Cultural heritage; a threat to prove the mythical Eelam

As we have extensively explained in many of our previous articles the destruction of ancient sites in the country’s North and Eastern provinces is driven by the belief of a mythical, traditional Tamil homeland. The rich archaeological sites and monuments, including the thousands of inscriptions scattered all over these two provinces, act as obstacles to proving the existence of a traditional Tamil-only homeland in any part of Sri Lanka.

Therefore, the destruction of these sites and monuments is paving the path to erasing these pieces of evidence from the face of the earth. Thus, since the seeds of separatism were spread in this land by racist politicians, these archaeological sites and monuments were seen as a threat and these valuable sites and monuments have been the target of many who believe in this vicious dream of a separate state.

Hundreds of ancient sites and monuments in the North and Eastern provinces of Sri Lanka are being destructed for decades and we have presented many incidents with details in our previous heritage articles.

Kurundi and politics

Kurundi, a 2nd-century BC ancient monastery situated in the Mullaitivu District, faced many threats since the heritage management work started at the place. Racist politicians opposed the relic placement religious festival last year and continued to disturb the conservation work going on.

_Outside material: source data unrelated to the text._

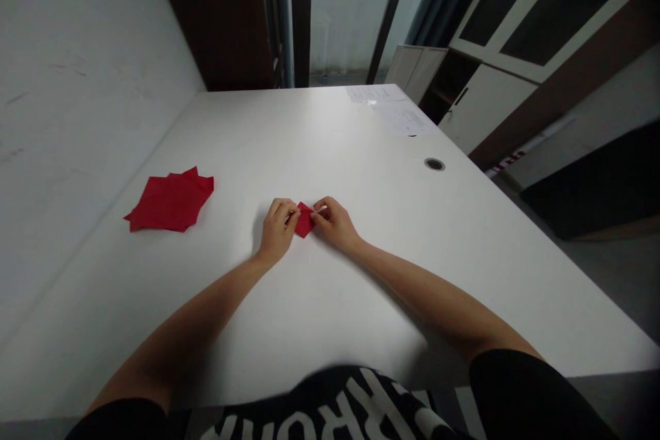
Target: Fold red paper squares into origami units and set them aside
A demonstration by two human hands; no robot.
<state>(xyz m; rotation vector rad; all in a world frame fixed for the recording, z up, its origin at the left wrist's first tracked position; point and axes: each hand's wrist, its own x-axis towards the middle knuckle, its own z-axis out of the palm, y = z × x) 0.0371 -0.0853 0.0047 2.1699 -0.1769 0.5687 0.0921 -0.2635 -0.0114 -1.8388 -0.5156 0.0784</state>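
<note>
A small folded piece of red paper (304, 221) lies on the white table (361, 275), between my two hands. My left hand (277, 229) has its fingers curled and pinches the paper's left edge. My right hand (334, 221) is also closed, with its fingertips pressing on the paper's right edge. Both forearms reach out over the table from the near edge. Much of the folded paper is covered by my fingers.
A loose stack of red paper sheets (171, 201) lies to the left on the table. White printed sheets (397, 110) rest at the far right corner. A round cable hole (434, 164) sits near the right edge. A wall runs along the left side.
</note>
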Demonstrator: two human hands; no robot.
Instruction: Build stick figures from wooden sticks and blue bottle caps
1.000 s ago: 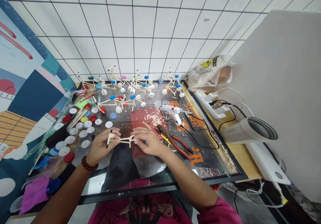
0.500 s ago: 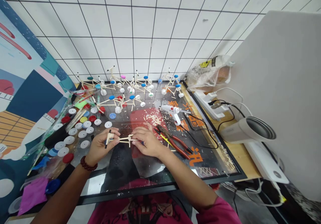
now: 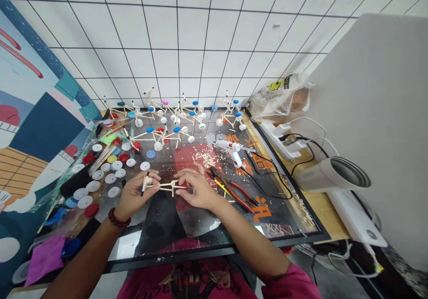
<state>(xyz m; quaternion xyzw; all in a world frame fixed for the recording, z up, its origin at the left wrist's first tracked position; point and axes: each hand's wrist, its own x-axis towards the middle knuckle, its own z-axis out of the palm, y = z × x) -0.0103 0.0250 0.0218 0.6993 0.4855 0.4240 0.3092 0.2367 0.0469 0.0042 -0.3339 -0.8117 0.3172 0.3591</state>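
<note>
A small frame of pale wooden sticks (image 3: 166, 185) is held level between my hands over the glass-topped table. My left hand (image 3: 135, 195) pinches its left end, where a short crosspiece with dark tips (image 3: 145, 184) stands upright. At the other end, the thumb and fingers of my right hand (image 3: 199, 190) close around the thin sticks; their exact contact is partly hidden. Just right of that hand lie red-handled pliers (image 3: 236, 194) and a yellow-handled tool (image 3: 220, 185). A white glue gun (image 3: 230, 148) rests farther back.
Several finished stick models with bottle-cap wheels (image 3: 160, 139) stand along the back. Loose bottle caps (image 3: 92, 186) and a bundle of sticks (image 3: 102, 158) crowd the left side. Wood scraps (image 3: 205, 156) litter a red patch. Cables, a power strip (image 3: 284, 139) and stacked cups (image 3: 331, 174) line the right.
The fingers of my right hand have lifted and spread slightly at the frame's right end. My left hand keeps its grip, and the frame stays nearly in place.
</note>
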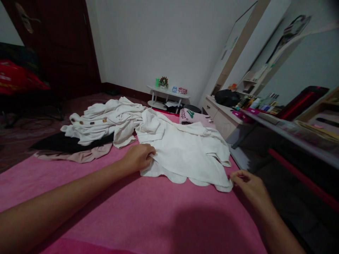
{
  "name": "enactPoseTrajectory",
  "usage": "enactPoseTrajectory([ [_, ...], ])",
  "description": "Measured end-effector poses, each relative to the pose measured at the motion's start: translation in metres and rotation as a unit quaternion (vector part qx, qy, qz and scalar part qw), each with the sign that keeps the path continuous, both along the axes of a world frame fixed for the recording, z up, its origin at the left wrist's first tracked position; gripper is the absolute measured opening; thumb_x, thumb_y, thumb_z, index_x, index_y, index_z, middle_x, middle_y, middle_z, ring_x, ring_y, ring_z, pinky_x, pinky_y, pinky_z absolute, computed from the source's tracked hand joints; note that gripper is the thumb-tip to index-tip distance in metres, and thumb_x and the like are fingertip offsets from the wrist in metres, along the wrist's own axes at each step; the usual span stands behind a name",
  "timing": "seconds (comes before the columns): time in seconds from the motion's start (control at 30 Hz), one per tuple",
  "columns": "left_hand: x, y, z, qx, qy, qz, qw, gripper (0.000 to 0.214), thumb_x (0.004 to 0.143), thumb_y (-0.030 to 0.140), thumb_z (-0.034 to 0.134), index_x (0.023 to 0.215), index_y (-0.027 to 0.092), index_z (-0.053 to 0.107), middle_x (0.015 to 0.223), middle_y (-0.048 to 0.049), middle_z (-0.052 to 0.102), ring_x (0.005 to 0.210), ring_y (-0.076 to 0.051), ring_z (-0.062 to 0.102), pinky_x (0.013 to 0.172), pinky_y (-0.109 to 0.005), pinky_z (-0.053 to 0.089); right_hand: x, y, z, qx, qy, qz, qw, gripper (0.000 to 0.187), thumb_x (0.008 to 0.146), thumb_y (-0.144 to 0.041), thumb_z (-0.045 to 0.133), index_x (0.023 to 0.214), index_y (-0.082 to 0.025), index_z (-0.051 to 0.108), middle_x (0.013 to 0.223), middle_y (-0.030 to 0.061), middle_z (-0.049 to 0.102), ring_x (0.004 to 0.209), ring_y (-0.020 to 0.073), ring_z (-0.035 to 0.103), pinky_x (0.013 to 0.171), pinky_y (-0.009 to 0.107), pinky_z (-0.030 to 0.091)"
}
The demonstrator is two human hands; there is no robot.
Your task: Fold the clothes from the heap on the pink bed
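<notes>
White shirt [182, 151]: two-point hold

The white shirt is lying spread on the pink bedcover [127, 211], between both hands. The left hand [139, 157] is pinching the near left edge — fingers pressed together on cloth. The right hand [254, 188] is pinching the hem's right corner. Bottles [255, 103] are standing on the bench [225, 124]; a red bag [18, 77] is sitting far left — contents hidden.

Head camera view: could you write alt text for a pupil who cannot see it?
A left hand and a right hand pinch opposite sides of a white garment spread on a pink cover. Rumpled white clothing lies heaped to the left; a small white table stands by the far wall.
</notes>
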State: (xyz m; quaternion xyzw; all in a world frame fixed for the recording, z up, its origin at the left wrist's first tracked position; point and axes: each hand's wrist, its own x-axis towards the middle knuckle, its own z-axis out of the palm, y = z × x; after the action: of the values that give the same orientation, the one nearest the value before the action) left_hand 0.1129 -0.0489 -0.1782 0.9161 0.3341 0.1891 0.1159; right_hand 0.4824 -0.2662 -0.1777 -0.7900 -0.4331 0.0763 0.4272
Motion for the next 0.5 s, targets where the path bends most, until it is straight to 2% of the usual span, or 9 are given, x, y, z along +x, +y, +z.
enactPoseTrajectory([
  [0.1,-0.008,-0.001,0.02,-0.023,-0.139,-0.007,0.99,0.019,0.071,0.013,0.049,0.082,0.017,0.064,0.077,-0.0018,0.063,0.071,-0.016,0.058,0.066,-0.026,0.042,-0.011,0.006,0.001,-0.06,-0.175,0.083,0.979,0.023,0.071,-0.038,0.063,0.085,-0.02,0.067,0.099,0.007,0.067,0.095,0.0259,0.062,0.086,0.038,0.048],
  [0.17,-0.014,0.0,0.035,-0.051,-0.239,0.0,0.97,0.016,0.074,0.014,0.046,0.083,0.017,0.059,0.073,0.0001,0.059,0.068,-0.014,0.055,0.063,-0.024,0.041,-0.019,0.011,0.0,-0.096,-0.228,0.156,0.956,0.033,0.069,-0.035,0.064,0.099,-0.021,0.066,0.117,0.0082,0.062,0.112,0.0271,0.056,0.1,0.039,0.041],
  [0.23,-0.022,0.001,0.046,-0.064,-0.287,0.004,0.956,0.014,0.079,0.016,0.045,0.087,0.017,0.056,0.075,0.0007,0.057,0.068,-0.013,0.054,0.061,-0.023,0.04,-0.022,0.013,-0.005,-0.151,-0.249,0.193,0.937,0.046,0.067,-0.029,0.063,0.112,-0.02,0.063,0.131,0.0106,0.054,0.123,0.0271,0.049,0.106,0.039,0.036],
  [0.3,-0.031,0.003,0.05,-0.051,-0.264,-0.003,0.963,0.015,0.082,0.019,0.046,0.093,0.017,0.056,0.076,0.0005,0.058,0.066,-0.012,0.053,0.06,-0.022,0.039,-0.021,0.014,-0.013,-0.182,-0.263,0.19,0.928,0.055,0.067,-0.022,0.059,0.121,-0.017,0.058,0.14,0.0131,0.044,0.13,0.0263,0.042,0.109,0.038,0.032],
  [0.37,-0.04,0.004,0.048,-0.026,-0.184,-0.026,0.982,0.022,0.082,0.019,0.047,0.102,0.017,0.057,0.076,-0.0001,0.058,0.064,-0.012,0.052,0.058,-0.022,0.038,-0.017,0.013,-0.021,-0.191,-0.276,0.18,0.925,0.059,0.066,-0.016,0.053,0.125,-0.014,0.055,0.143,0.0142,0.04,0.133,0.025,0.039,0.11,0.036,0.03],
  [0.43,-0.051,0.005,0.042,-0.001,-0.082,-0.064,0.995,0.027,0.081,0.016,0.048,0.107,0.016,0.059,0.078,-0.002,0.06,0.066,-0.013,0.053,0.06,-0.023,0.038,-0.013,0.012,-0.025,-0.2,-0.28,0.164,0.924,0.062,0.065,-0.011,0.048,0.126,-0.012,0.054,0.137,0.0143,0.045,0.128,0.0235,0.043,0.108,0.034,0.033],
  [0.5,-0.061,0.005,0.036,0.011,0.021,-0.111,0.993,0.021,0.081,0.014,0.048,0.096,0.017,0.063,0.079,-0.0039,0.061,0.069,-0.015,0.055,0.062,-0.024,0.038,-0.013,0.012,-0.025,-0.214,-0.274,0.149,0.926,0.061,0.064,-0.008,0.044,0.124,-0.012,0.055,0.126,0.0133,0.054,0.118,0.0219,0.051,0.102,0.031,0.038],
])
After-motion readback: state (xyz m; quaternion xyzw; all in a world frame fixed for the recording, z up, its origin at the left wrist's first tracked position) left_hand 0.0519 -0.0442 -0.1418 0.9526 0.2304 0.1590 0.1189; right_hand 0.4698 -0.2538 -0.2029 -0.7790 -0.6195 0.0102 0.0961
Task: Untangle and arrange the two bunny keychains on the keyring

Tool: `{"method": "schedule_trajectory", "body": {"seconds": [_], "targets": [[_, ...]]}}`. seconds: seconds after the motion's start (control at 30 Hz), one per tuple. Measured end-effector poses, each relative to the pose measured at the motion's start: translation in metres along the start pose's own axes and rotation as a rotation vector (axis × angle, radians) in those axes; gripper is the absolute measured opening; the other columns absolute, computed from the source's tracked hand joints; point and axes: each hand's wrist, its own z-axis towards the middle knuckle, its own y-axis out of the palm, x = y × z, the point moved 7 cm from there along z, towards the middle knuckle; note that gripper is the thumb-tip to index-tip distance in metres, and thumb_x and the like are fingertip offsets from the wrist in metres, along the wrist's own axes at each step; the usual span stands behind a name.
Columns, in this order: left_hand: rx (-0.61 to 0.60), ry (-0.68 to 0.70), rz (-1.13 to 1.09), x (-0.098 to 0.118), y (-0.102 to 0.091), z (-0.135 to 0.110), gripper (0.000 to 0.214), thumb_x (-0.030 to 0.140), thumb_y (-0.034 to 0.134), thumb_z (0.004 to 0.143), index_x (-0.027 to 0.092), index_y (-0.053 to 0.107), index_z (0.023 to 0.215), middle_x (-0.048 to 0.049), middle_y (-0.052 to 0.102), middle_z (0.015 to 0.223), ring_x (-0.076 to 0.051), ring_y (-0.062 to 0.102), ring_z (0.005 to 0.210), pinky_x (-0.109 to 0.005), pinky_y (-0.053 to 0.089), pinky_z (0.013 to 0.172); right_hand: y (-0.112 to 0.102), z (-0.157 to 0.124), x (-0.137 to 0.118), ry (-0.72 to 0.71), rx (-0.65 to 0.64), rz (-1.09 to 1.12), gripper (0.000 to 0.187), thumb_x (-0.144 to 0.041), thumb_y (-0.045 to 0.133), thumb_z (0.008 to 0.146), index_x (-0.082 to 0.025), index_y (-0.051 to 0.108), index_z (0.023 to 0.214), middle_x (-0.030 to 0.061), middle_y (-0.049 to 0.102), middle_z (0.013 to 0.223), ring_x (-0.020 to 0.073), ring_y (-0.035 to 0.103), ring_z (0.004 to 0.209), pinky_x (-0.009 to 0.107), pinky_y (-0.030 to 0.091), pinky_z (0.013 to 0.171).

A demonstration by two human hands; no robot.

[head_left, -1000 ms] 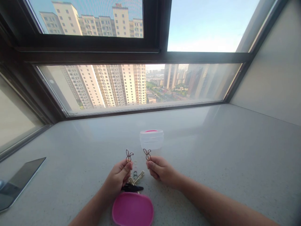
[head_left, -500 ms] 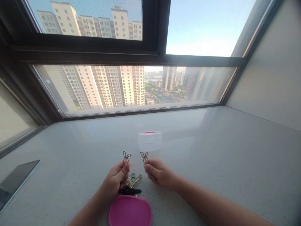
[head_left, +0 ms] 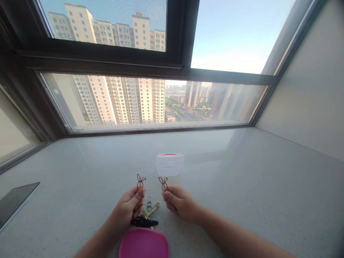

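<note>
Between the thumb and fingers of my left hand (head_left: 131, 203) is a bunny-shaped hair clip (head_left: 140, 185), its wire ears pointing up. My right hand (head_left: 181, 202) pinches a second, similar bunny-shaped clip (head_left: 164, 186), also upright. The two clips are apart, side by side at about the same height. Below and between the hands lie gold-coloured clips (head_left: 153, 209), small dark hair ties (head_left: 149, 205) and pale rings (head_left: 149, 191). Black hair clips (head_left: 145, 222) lie close under my left hand, which partly hides the pile.
A translucent plastic box (head_left: 170, 165) with a pink mark on top stands behind the hands. In front is a pink tray or lid (head_left: 144, 245), cut off by the frame. A dark flat device (head_left: 17, 204) lies at left. The pale sill (head_left: 242, 186) ends at a window.
The view has shifted slightly, so things on the sill appear a little lower and further left. Both hands keep hold of their clips in nearly the same pose.
</note>
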Motion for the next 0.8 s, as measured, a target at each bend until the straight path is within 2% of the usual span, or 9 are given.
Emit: {"method": "schedule_trajectory", "body": {"seconds": [0.8], "targets": [[-0.005, -0.008, 0.002, -0.0002, 0.0007, -0.0009, 0.029, 0.042, 0.059, 0.073, 0.017, 0.045, 0.068, 0.012, 0.03, 0.042, -0.002, 0.018, 0.033, -0.014, 0.016, 0.031, -0.0023, 0.0015, 0.0059, 0.017, -0.015, 0.013, 0.033, -0.048, 0.052, 0.076, -0.016, 0.044, 0.069, -0.0086, 0.032, 0.044, 0.0041, 0.024, 0.037, 0.019, 0.016, 0.038]]}}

After the many disputes created last year, things took a greater negative turn with the resignation of the Director General of Archaeology and the heated discussion between the former Director General, the President, and the Tamil politicians who view this site in a racist point of view. The final result of this dispute was the decision of the Director General to hand over his resignation. This also marked that including Kurundi, many other ancient sites in the North and Eastern provinces fell into a greater threat than they were before.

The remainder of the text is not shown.